What is required:
Retype the records below from their first line through the line containing "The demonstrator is", and include nothing else.

+++ Listed entries

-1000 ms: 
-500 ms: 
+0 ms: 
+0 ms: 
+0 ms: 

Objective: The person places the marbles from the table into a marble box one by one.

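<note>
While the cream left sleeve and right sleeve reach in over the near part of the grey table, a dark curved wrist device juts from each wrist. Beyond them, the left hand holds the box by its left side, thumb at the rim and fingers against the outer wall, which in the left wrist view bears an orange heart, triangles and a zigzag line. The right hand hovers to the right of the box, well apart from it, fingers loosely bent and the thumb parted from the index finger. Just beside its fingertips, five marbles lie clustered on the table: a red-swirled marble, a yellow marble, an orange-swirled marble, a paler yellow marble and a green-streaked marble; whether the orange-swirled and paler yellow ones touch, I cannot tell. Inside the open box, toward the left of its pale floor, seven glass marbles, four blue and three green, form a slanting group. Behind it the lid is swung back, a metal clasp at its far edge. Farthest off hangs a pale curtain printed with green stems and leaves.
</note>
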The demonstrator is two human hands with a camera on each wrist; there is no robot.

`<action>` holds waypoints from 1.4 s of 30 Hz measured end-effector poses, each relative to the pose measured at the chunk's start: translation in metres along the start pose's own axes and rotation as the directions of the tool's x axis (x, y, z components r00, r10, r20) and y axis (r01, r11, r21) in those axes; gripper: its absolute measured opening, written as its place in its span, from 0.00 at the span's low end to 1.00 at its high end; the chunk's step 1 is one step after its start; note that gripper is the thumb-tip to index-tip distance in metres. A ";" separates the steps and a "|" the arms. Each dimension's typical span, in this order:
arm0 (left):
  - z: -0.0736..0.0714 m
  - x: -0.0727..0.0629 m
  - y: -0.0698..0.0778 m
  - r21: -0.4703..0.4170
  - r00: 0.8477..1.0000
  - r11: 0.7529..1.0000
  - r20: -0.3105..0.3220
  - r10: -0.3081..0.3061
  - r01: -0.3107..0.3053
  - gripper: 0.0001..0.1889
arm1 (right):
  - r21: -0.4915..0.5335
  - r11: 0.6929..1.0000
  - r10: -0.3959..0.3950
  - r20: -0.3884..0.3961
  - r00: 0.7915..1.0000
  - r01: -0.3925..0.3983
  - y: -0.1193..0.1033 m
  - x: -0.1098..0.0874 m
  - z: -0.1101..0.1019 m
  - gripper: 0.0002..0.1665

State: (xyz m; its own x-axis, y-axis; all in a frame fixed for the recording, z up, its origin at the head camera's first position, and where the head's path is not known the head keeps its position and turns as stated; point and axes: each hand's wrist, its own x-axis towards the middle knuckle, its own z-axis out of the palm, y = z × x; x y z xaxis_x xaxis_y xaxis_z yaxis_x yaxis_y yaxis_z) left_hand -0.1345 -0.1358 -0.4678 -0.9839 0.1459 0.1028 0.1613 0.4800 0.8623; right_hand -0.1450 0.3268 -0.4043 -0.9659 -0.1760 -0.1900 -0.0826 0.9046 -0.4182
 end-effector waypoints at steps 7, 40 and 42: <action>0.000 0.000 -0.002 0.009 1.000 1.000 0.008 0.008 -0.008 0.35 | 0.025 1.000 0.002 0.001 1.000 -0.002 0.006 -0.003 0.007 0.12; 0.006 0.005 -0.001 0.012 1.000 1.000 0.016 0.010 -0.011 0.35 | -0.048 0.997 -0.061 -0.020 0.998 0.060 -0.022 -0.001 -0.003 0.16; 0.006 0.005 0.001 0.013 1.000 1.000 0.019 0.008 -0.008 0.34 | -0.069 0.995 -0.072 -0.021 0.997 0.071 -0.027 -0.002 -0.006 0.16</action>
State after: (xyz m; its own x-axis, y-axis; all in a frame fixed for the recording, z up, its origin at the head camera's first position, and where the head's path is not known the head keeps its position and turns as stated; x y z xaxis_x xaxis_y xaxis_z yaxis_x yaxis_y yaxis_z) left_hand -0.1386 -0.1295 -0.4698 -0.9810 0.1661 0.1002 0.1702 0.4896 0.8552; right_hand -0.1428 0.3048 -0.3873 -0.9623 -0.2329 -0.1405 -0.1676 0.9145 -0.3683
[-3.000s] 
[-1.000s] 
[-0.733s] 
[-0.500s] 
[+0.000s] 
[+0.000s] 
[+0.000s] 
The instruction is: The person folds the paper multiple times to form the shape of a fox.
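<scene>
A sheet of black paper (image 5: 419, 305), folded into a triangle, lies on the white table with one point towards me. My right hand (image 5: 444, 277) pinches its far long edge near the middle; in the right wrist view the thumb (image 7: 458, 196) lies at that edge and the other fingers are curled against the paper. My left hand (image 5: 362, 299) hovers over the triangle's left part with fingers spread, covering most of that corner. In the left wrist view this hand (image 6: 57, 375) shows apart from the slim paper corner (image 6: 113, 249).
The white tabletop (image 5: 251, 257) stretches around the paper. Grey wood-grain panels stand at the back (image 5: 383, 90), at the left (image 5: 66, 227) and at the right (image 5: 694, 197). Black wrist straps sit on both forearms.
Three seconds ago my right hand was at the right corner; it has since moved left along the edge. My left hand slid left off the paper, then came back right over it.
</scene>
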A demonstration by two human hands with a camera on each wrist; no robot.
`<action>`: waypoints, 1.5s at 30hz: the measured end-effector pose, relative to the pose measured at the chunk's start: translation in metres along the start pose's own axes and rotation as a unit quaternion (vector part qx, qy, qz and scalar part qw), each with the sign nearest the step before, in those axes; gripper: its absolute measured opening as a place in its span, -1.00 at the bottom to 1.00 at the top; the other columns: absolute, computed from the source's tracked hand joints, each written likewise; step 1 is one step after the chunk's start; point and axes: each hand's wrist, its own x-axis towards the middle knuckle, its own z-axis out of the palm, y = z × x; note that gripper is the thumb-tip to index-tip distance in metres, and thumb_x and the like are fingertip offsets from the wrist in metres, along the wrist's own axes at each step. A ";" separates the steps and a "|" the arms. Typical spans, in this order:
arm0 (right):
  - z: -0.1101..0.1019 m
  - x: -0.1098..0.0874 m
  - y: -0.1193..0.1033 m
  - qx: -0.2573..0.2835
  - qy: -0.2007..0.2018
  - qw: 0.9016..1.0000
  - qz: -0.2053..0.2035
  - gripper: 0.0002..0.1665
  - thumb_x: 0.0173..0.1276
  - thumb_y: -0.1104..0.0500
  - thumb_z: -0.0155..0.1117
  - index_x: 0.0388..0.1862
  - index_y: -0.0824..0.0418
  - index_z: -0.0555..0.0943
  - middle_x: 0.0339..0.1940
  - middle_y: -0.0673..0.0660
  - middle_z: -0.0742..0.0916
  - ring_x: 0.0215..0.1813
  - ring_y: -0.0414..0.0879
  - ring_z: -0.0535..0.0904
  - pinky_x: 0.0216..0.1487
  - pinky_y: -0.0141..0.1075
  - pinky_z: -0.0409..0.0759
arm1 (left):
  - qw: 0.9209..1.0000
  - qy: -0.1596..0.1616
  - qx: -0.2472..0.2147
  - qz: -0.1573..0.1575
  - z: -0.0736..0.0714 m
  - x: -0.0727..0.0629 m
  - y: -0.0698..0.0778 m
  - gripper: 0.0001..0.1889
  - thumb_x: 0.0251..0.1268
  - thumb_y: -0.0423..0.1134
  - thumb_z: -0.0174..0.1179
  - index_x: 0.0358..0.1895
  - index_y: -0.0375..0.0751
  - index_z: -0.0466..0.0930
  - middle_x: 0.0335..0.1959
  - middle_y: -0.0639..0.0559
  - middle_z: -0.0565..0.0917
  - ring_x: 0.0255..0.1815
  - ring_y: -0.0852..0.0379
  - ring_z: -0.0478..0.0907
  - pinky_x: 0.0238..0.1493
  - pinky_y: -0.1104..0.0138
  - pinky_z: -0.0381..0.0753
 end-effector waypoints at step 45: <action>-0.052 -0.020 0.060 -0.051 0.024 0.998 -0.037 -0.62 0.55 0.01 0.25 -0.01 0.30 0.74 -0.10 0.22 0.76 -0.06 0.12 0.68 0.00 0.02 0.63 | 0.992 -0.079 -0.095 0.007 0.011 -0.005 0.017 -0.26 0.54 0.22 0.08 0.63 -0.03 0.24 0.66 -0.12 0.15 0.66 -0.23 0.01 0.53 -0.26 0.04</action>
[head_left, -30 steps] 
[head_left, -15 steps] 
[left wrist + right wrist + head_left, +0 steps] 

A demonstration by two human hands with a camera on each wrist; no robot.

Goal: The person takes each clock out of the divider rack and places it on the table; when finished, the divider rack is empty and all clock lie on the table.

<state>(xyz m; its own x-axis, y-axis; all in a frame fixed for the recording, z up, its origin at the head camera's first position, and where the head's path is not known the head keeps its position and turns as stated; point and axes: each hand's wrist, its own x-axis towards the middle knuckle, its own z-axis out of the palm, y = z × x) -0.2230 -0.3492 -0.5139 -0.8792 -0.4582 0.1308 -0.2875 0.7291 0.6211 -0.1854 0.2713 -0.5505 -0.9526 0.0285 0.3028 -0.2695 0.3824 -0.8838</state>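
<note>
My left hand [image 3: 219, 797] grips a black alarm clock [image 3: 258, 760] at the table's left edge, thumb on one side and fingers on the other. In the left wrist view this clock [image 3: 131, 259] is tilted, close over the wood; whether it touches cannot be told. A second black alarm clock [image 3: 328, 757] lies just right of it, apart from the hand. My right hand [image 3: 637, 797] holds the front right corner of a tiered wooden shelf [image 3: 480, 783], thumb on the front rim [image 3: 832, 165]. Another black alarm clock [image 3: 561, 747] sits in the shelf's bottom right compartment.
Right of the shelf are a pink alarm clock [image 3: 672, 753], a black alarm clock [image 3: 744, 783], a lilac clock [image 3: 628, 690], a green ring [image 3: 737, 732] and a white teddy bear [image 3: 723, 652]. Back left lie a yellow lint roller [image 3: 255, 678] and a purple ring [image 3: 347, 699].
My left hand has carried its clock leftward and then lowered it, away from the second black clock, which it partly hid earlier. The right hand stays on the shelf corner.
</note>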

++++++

Solution below:
-1000 ms: 
-500 ms: 
+0 ms: 
+0 ms: 
+0 ms: 

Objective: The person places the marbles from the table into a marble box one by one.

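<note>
While the cream left sleeve and right sleeve reach in over the near part of the grey table, a dark curved wrist device juts from each wrist. Beyond them, the left hand holds the box by its left side, thumb at the rim and fingers against the outer wall, which in the left wrist view bears an orange heart, triangles and a zigzag line. The right hand hovers to the right of the box, well apart from it, fingers loosely bent and the thumb parted from the index finger. Just beside its fingertips, five marbles lie clustered on the table: a red-swirled marble, a yellow marble, an orange-swirled marble, a paler yellow marble and a green-streaked marble; whether the orange-swirled and paler yellow ones touch, I cannot tell. Inside the open box, toward the left of its pale floor, seven glass marbles, four blue and three green, form a slanting group. Behind it the lid is swung back, a metal clasp at its far edge. Farthest off hangs a pale curtain printed with green stems and leaves.
</note>
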The demonstrator is two human hands with a camera on each wrist; there is no robot.

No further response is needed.